Received 4 July 2013; Revised 9 October 2013; Accepted 2 December 2013; Published 5 January 2014

Academic Editor: Nicola Smania

Copyright © 2014 Alok Sharma et al. This is an open access article distributed under the Creative Commons Attribution License, which permits unrestricted use, distribution, and reproduction in any medium, provided the original work is properly cited.

Abstract

In response to acute ischemic stroke, large numbers of bone marrow stem cells mobilize spontaneously in peripheral blood that home onto the site of ischemia activating the penumbra.
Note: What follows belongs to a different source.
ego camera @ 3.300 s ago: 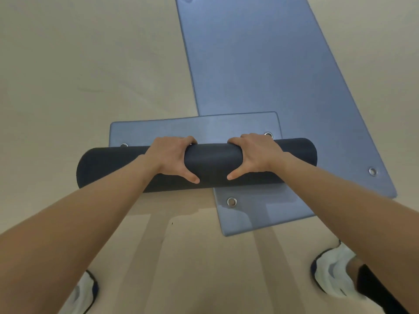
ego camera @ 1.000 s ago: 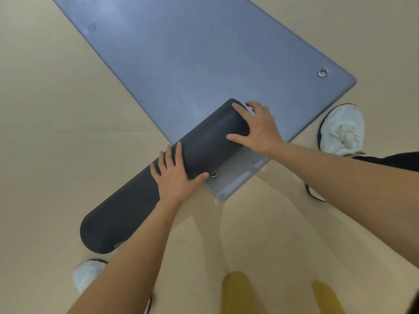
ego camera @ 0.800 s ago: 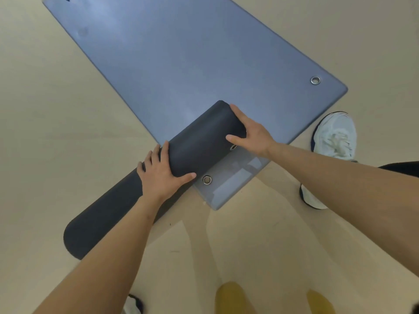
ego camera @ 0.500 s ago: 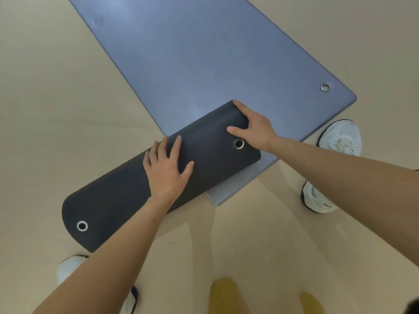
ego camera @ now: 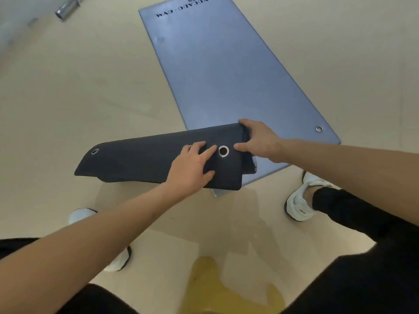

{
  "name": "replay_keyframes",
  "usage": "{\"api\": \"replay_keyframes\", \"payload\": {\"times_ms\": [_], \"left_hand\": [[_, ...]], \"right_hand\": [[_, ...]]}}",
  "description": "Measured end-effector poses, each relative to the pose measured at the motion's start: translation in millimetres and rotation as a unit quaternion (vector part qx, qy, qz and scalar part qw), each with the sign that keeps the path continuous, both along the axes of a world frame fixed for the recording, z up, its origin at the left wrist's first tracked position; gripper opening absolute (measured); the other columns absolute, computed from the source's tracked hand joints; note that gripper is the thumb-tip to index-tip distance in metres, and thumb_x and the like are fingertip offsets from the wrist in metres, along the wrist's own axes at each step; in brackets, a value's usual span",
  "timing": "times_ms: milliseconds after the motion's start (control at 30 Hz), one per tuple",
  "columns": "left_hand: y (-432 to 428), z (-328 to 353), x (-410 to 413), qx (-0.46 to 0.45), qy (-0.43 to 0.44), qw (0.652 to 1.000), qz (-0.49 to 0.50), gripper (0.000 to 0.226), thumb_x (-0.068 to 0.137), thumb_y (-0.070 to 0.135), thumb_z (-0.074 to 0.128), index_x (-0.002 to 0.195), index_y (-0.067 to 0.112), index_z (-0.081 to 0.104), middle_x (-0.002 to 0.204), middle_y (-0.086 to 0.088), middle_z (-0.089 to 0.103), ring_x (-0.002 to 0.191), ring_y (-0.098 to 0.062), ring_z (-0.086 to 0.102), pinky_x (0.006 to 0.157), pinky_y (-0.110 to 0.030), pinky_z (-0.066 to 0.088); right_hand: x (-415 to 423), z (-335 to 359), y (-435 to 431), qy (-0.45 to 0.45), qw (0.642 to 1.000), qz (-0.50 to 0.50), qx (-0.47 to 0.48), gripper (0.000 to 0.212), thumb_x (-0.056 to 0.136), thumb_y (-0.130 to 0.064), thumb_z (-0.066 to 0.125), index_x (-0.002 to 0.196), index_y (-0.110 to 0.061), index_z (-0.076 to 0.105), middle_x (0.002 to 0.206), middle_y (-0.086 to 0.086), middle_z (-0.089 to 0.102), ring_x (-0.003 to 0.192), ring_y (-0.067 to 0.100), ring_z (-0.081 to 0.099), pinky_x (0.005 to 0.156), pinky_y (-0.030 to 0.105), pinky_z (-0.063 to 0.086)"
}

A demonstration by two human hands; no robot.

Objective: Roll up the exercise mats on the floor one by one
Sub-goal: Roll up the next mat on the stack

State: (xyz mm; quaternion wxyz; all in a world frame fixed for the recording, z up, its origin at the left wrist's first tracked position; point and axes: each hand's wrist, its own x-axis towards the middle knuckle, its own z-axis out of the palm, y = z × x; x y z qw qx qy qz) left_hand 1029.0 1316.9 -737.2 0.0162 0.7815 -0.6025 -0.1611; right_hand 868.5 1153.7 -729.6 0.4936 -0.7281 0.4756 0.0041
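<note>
A dark rolled mat (ego camera: 145,159) lies across the near corner of a flat blue mat (ego camera: 217,71) on the beige floor. Its loose outer edge faces up, with one metal eyelet at the left end and another near the right end. My left hand (ego camera: 192,168) presses flat on top of the roll, fingers spread beside the right eyelet. At the roll's right end my right hand (ego camera: 258,139) holds it, fingers over the far side and thumb on the near side. The blue mat carries printed letters at its far end and an eyelet at its near right corner.
A metal tube (ego camera: 66,6) lies on the floor at the top left. My white shoes (ego camera: 299,200) stand on either side of the roll, the left one (ego camera: 81,215) partly behind my forearm. A yellow patch (ego camera: 217,288) shows at the bottom edge.
The roll has turned closer to level in the view and its outer edge with both eyelets now lies on top. My left hand slid right toward the eyelet; my right hand stays at the end.
</note>
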Motion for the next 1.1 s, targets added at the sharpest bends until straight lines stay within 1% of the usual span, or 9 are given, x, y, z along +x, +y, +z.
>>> {"api": "replay_keyframes", "payload": {"times_ms": [133,300,433,533,633,733,867,967,1100], "left_hand": [[40.6,49.1,11.8,-0.037,0.062,0.996,0.048,0.063,0.095,0.027,0.067,0.153,0.036,0.044,0.156,0.002,0.042,0.138,-0.026,0.042,0.106,-0.049,0.048],[88.6,81.3,11.4,-0.098,0.145,0.97,0.17,0.067,0.089,0.053,0.069,0.15,0.028,0.053,0.158,0.004,0.043,0.141,-0.021,0.042,0.112,-0.042,0.042],[108.1,82.6,-3.3,-0.143,0.168,0.942,0.254,0.104,0.068,0.078,0.073,0.151,0.024,0.042,0.16,0.006,0.033,0.147,-0.018,0.031,0.115,-0.043,0.041],[111.4,79.9,-5.7,-0.167,0.126,0.931,0.299,0.118,0.054,0.091,0.065,0.145,0.019,0.04,0.155,0.004,0.036,0.143,-0.021,0.034,0.113,-0.045,0.042],[114.8,81.8,1.5,-0.207,0.105,0.92,0.316,0.107,0.056,0.085,0.066,0.139,0.021,0.046,0.148,0.007,0.044,0.138,-0.018,0.042,0.109,-0.042,0.045],[118.3,86.5,8.4,-0.224,0.093,0.915,0.323,0.085,0.062,0.072,0.07,0.132,0.029,0.051,0.135,0.017,0.05,0.127,-0.012,0.05,0.091,-0.041,0.052],[120.0,91.3,19.3,-0.251,0.096,0.906,0.327,0.068,0.061,0.066,0.057,0.12,0.032,0.058,0.119,0.02,0.054,0.109,-0.009,0.059,0.085,-0.044,0.054],[118.0,94.7,25.1,-0.237,0.099,0.912,0.321,0.061,0.064,0.063,0.056,0.116,0.032,0.06,0.116,0.02,0.055,0.105,-0.009,0.059,0.087,-0.042,0.051],[115.6,97.2,31.0,-0.221,0.114,0.917,0.313,0.057,0.067,0.06,0.059,0.116,0.031,0.061,0.117,0.021,0.054,0.103,-0.006,0.058,0.089,-0.038,0.049]], "right_hand": [[13.9,46.4,48.6,-0.039,0.997,0.003,-0.064,0.075,0.087,-0.027,0.08,0.152,-0.023,0.045,0.14,0.002,0.057,0.123,0.024,0.057,0.109,0.044,0.048],[39.3,86.5,102.5,-0.087,0.992,-0.024,-0.083,0.07,0.087,-0.026,0.081,0.149,-0.024,0.05,0.14,0.0,0.058,0.123,0.022,0.057,0.107,0.041,0.05],[58.6,105.5,128.9,-0.145,0.988,-0.041,0.021,0.069,0.089,-0.024,0.079,0.151,-0.023,0.048,0.13,0.001,0.06,0.104,0.023,0.069,0.077,0.041,0.065],[67.7,121.6,140.4,-0.178,0.975,-0.046,0.123,0.064,0.095,-0.032,0.073,0.152,-0.023,0.045,0.114,0.01,0.069,0.082,0.025,0.077,0.073,0.037,0.065],[69.1,133.8,142.0,-0.182,0.967,-0.023,0.178,0.061,0.099,-0.037,0.066,0.153,-0.023,0.042,0.104,0.018,0.073,0.085,0.025,0.078,0.078,0.036,0.064],[65.7,136.7,139.6,-0.19,0.96,-0.003,0.204,0.062,0.101,-0.034,0.063,0.156,-0.021,0.038,0.105,0.021,0.073,0.091,0.027,0.077,0.084,0.039,0.063],[61.5,131.4,136.4,-0.204,0.955,0.023,0.215,0.061,0.103,-0.026,0.06,0.157,-0.018,0.034,0.114,0.019,0.073,0.097,0.029,0.076,0.091,0.04,0.061],[54.2,125.9,131.6,-0.19,0.969,0.054,0.147,0.054,0.101,-0.022,0.063,0.152,-0.019,0.043,0.109,0.01,0.076,0.092,0.022,0.077,0.089,0.036,0.062],[41.7,106.4,115.9,-0.112,0.975,0.087,-0.171,0.047,0.091,-0.033,0.075,0.135,-0.028,0.062,0.091,-0.01,0.071,0.08,0.005,0.068,0.088,0.028,0.055]]}}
But with chronicity, the numbers of mobilized cells decrease, reducing the degree and rate of recovery. Cellular therapy has been explored as a new avenue to restore the repair process in the chronic stage. A 67-year-old Indian male with a chronic right middle cerebral artery ischemic stroke had residual left hemiparesis despite standard management. Recovery was slow and partial resulting in dependence to carry out activities of daily living. Our aim was to enhance the speed of recovery process by providing an increased number of stem cells to the site of injury. We administered autologous bone marrow mononuclear cells intrathecally alongwith rehabilitation and regular follow up. The striking fact was that the hand functions, which are the most challenging deficits, showed significant recovery. Functional Independence Measure scores and quality of life improved. This could be attributed to the neural tissue restoration. We hypothesize that cell therapy may be safe, novel and appealing treatment for chronic ischemic stroke. Further controlled trials are indicated to advance the concept of Neurorestoration.